Family & Associates Records
Blaine County family and associate-related public records include vital records, court filings, and property documents. Birth and death certificates for events in Blaine County are recorded by the county’s local vital records office and the State of Idaho; certified copies are handled through the county recorder and Idaho Bureau of Vital Records. Adoption records are filed through the court system and are generally sealed, with access restricted by statute and court order.
Public-facing databases primarily cover property and court indexing rather than certified vital records. Recorded documents (deeds, liens, marriage-related recordings, and other instruments) are maintained by the Blaine County Recorder, and property assessment/parcel information is available through the Blaine County Assessor. Court case access and calendars are administered through the Blaine County Clerk of the District Court and the statewide Idaho iCourt Portal.
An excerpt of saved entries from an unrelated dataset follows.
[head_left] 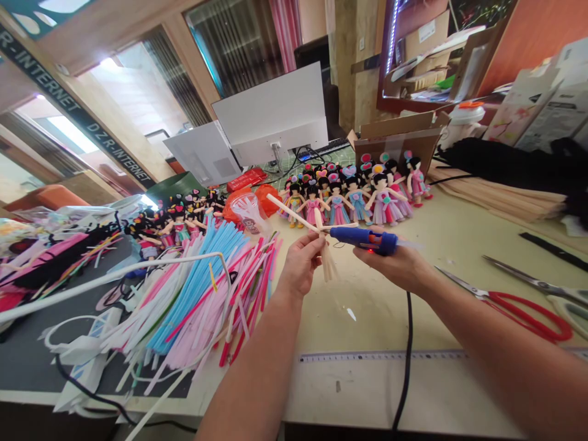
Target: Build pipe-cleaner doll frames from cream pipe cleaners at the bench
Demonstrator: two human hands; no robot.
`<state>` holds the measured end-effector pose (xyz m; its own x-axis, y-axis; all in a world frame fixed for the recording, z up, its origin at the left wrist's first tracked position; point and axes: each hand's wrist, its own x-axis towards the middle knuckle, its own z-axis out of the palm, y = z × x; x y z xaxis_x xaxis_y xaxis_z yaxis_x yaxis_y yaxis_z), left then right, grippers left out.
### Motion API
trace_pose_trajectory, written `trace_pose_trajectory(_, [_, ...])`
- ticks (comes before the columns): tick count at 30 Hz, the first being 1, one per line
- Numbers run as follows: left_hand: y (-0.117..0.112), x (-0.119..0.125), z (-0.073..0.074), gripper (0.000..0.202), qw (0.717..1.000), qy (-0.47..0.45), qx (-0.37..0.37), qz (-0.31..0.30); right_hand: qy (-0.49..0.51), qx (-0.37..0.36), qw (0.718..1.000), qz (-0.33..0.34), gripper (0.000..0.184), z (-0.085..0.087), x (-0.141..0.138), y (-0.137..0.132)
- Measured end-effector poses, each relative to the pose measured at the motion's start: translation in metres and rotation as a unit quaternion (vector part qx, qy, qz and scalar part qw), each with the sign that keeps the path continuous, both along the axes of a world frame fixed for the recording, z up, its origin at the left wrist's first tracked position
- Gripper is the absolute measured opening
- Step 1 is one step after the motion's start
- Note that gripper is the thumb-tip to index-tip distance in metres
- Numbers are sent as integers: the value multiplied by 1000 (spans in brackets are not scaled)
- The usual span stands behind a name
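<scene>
Sticks (pixel 316 236) sit pinched in our left hand (pixel 301 263), crossed joint turned toward the glue gun (pixel 362 239) our right hand (pixel 397 263) clasps, nozzle meeting that grip.

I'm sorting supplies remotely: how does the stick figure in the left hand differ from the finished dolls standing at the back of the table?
The stick figure is bare, pale sticks crossed together; the finished dolls wear coloured dresses and have black hair with ornaments. The stick figure is held up in the left hand, beside the glue gun in the right hand; the dolls stand in a crowd on the table. Both have outstretched arms.
</scene>
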<state>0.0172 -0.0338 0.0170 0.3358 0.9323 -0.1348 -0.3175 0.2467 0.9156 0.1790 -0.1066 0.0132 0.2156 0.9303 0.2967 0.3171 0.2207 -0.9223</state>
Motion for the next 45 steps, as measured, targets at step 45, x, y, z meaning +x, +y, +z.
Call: trace_pose_trajectory(45, [3,-2,-1,22,999,-43,-26,-16,27,-10,999,-35,23,2,-2,1])
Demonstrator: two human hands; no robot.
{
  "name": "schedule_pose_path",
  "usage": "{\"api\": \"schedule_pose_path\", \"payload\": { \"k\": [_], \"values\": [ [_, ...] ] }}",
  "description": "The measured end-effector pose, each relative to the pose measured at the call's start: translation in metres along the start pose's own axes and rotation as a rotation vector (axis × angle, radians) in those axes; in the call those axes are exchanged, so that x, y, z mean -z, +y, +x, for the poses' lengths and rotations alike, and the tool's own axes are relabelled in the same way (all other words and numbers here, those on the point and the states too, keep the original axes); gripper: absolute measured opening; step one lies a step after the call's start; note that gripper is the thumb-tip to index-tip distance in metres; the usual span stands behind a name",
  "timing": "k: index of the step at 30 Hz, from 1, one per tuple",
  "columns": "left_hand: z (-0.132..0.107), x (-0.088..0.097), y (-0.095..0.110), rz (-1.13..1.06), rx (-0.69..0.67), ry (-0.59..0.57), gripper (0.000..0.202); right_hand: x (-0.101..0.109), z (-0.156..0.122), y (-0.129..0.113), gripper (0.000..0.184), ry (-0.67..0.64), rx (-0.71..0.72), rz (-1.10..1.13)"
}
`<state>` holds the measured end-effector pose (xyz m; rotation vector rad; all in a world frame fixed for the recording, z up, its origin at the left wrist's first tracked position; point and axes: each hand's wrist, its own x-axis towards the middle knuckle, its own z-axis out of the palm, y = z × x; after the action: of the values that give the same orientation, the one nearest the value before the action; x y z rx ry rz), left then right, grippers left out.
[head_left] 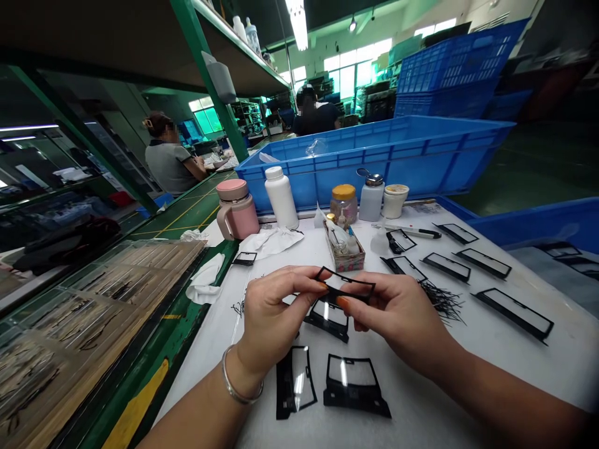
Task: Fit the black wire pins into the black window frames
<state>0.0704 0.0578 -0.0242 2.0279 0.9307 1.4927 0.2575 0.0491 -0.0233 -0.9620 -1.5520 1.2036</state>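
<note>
one large blue plastic crate [374, 171] stands behind a long white-covered bench [515, 374], and a seated co-worker [168, 165] works farther off to the left. beyond the bench's left edge lie clear plastic trays [93, 299] of thin black strips. along the far edge stand a pink mug [236, 209], a white bottle [281, 196], a pump dispenser bottle [372, 198] and a small box of little bottles [344, 249]. toward the right edge lie several black frames with clear film [515, 315], just beside a tangled bundle of thin black strips [442, 300]. two larger framed pieces [353, 386] sit at the near edge, directly below the hands. mid-bench, the left hand [276, 312], with a silver bangle [241, 379] on its wrist, and the right hand [393, 312] each pinch one end of a thin black frame [347, 280] — a narrow grip between thumb and fingertips — holding it in the air above another frame [327, 318].
</note>
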Motion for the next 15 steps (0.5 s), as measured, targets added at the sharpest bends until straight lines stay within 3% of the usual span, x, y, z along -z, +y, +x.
{"api": "schedule_pose_path", "payload": {
  "k": [5,10,15],
  "values": [
    [0.0003,0.0000,-0.0017,-0.006,-0.019,-0.013,0.012,-0.0004,-0.0012,0.0022,0.011,0.018,0.012,-0.040],
    [0.0042,-0.0002,-0.0021,-0.051,0.056,-0.071,0.009,-0.0004,0.0004,0.0017,0.012,0.059,0.017,-0.111],
    [0.0074,0.0019,0.0009,0.023,0.049,-0.081,0.005,0.0001,0.0006,-0.0001,0.011,0.062,0.012,-0.169]
  ]
}}
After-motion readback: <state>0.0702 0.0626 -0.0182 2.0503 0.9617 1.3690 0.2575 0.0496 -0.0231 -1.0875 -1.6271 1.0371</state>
Records are accessed online through the listed portals where available, or in person at the respective county offices for searching indexes and requesting copies. Privacy restrictions commonly apply to certified vital records (identity and eligibility requirements), sealed adoption files, and certain court matters (juvenile, some family proceedings) that are confidential or partially redacted.
Marriage & Divorce Records
Types of records available in Blaine County, Idaho
- Marriage licenses (and marriage certificates/returns): Marriage licenses are issued by the county clerk for marriages performed in Idaho. After the ceremony, the officiant typically completes the license “return,” and the record is maintained by the county.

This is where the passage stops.